- What to do: Tally every line of the listing below that holds "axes", then give the tally alone.

- Available data:

- - -

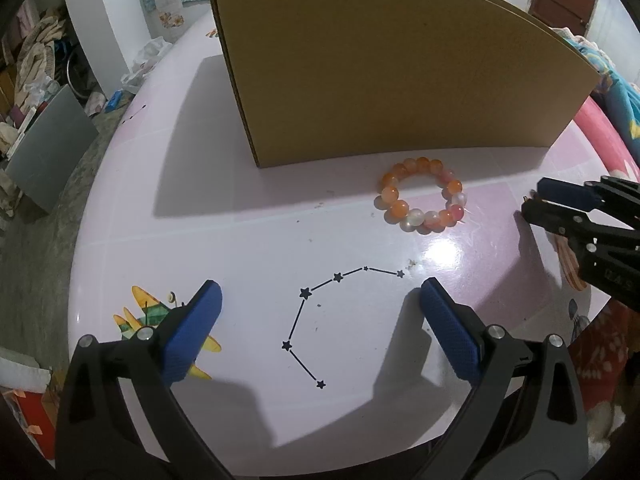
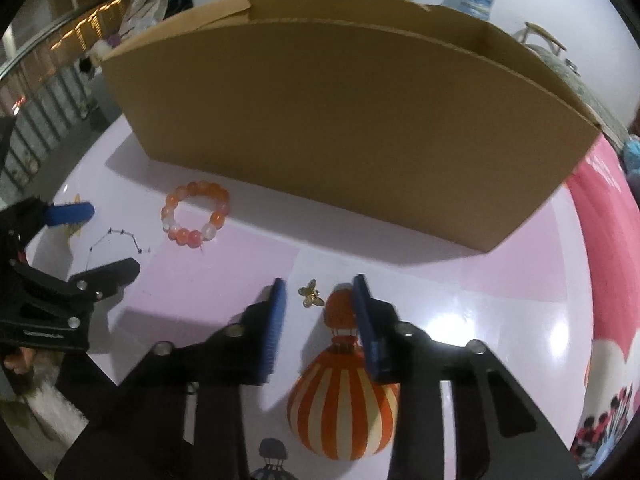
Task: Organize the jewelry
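A bracelet [image 1: 397,209] [image 2: 218,218] of orange, pink and white beads lies flat on the pale table [image 1: 240,240], just in front of an open brown cardboard box [image 1: 380,80] [image 2: 340,120]. A small gold butterfly charm [image 2: 312,293] lies on the table between the tips of my right gripper [image 2: 319,280] [image 1: 531,200]. The blue pads stand narrowly apart on either side of the charm and neither presses on it. My left gripper [image 1: 320,286] [image 2: 104,242] hangs wide open over a printed star pattern, with nothing between its fingers, below and left of the bracelet.
The box wall blocks the far side of the table; its inside is hidden. The tabletop carries printed pictures, among them an orange striped balloon [image 2: 340,400]. A pink cushion [image 2: 600,220] borders the right edge. Clutter and a grey board [image 1: 48,152] stand on the floor at left.
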Available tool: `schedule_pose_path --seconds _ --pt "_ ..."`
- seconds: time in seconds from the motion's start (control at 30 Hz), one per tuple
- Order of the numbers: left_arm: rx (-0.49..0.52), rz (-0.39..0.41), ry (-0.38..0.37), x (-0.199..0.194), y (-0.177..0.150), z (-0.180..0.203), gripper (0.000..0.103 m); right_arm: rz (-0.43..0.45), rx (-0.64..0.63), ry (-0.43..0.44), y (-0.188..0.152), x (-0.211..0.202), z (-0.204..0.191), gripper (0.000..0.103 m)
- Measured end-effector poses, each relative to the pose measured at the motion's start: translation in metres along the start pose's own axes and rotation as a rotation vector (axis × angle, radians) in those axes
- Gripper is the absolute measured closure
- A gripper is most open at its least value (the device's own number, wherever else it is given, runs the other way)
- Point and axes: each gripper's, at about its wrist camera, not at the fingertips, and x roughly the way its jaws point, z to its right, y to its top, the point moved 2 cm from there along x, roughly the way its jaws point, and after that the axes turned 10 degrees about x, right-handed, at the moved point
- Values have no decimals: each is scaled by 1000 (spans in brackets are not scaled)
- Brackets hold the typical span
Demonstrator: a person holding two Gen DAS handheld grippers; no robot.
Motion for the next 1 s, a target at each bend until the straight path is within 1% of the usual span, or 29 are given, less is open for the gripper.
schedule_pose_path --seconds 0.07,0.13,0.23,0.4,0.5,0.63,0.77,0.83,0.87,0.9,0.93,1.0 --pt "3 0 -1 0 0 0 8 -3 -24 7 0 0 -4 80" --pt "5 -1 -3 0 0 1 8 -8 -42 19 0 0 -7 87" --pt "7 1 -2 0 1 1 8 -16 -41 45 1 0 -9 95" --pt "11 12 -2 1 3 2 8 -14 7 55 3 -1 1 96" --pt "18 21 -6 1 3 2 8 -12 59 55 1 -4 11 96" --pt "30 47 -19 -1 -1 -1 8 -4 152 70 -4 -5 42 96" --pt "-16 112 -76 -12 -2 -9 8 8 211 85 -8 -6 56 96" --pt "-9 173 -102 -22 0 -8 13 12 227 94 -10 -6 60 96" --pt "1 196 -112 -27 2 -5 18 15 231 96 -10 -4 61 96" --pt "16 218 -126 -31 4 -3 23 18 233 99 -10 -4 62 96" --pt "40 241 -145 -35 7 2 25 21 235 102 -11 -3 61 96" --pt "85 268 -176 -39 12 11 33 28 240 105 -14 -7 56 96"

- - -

- Completed exercise: 2